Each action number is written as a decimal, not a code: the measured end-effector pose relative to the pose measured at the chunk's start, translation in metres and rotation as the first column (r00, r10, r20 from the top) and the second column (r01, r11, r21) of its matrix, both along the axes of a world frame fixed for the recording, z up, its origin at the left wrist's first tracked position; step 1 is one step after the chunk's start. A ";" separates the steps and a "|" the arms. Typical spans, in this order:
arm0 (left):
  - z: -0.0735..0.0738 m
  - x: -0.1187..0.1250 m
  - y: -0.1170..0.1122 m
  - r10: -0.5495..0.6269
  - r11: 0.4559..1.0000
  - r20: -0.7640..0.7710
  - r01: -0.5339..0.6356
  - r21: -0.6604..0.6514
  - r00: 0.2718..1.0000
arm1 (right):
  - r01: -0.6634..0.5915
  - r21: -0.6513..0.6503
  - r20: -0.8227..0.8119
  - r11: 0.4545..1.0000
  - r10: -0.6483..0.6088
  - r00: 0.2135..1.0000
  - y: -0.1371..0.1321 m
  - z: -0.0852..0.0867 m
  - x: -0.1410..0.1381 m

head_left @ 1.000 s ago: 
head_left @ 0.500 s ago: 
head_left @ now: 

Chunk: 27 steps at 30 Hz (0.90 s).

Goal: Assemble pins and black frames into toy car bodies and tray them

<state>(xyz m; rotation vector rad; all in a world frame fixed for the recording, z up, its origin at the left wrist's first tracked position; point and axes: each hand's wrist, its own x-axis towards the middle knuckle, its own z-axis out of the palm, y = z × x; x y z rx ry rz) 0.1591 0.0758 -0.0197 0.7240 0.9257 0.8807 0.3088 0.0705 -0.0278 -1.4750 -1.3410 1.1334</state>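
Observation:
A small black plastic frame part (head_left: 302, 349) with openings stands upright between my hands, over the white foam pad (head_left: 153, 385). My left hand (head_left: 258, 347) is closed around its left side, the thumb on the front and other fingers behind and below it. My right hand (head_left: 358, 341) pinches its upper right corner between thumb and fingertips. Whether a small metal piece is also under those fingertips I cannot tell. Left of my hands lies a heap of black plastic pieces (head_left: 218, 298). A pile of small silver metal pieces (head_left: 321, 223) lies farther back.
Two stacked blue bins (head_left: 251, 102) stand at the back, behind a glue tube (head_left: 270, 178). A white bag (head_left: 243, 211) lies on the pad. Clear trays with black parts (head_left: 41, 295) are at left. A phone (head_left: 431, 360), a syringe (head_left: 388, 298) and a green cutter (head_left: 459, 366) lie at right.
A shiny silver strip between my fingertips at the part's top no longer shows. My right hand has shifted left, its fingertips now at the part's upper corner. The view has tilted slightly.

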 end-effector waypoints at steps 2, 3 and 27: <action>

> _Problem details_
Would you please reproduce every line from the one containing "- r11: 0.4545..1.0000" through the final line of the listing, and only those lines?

> _Response below_
  - r11: 0.4545..1.0000
  - r10: -0.6483..0.6088
  - r00: 0.2135..1.0000
  - y: -0.1371..0.1321 m
  - z: -0.0852..0.0867 m
  - x: -0.1410..0.1381 m

head_left @ 1.000 s ago: 
head_left @ 0.500 s ago: 
head_left @ now: 

Chunk: 27 steps at 30 Hz (0.90 s).

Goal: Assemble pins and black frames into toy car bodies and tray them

<state>(xyz m; rotation vector rad; all in a world frame fixed for the recording, z up, its origin at the left wrist's first tracked position; point and axes: each hand's wrist, its own x-axis towards the middle knuckle, its own z-axis out of the palm, y = z × x; x y z rx ry rz) 0.1591 0.0758 -0.0197 0.7240 0.9257 0.8807 0.3088 0.0705 -0.0278 -1.4750 -1.3410 1.1334</state>
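Observation:
A small black plastic frame part (head_left: 302, 349) with openings stands upright between my hands, over the white foam pad (head_left: 153, 385). My left hand (head_left: 258, 347) is closed around its left side, the thumb on the front and other fingers behind and below it. My right hand (head_left: 358, 341) pinches its upper right corner between thumb and fingertips. Whether a small metal piece is also under those fingertips I cannot tell. Left of my hands lies a heap of black plastic pieces (head_left: 218, 298). A pile of small silver metal pieces (head_left: 321, 223) lies farther back.
Two stacked blue bins (head_left: 251, 102) stand at the back, behind a glue tube (head_left: 270, 178). A white bag (head_left: 243, 211) lies on the pad. Clear trays with black parts (head_left: 41, 295) are at left. A phone (head_left: 431, 360), a syringe (head_left: 388, 298) and a green cutter (head_left: 459, 366) lie at right.
A shiny silver strip between my fingertips at the part's top no longer shows. My right hand has shifted left, its fingertips now at the part's upper corner. The view has tilted slightly.
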
 end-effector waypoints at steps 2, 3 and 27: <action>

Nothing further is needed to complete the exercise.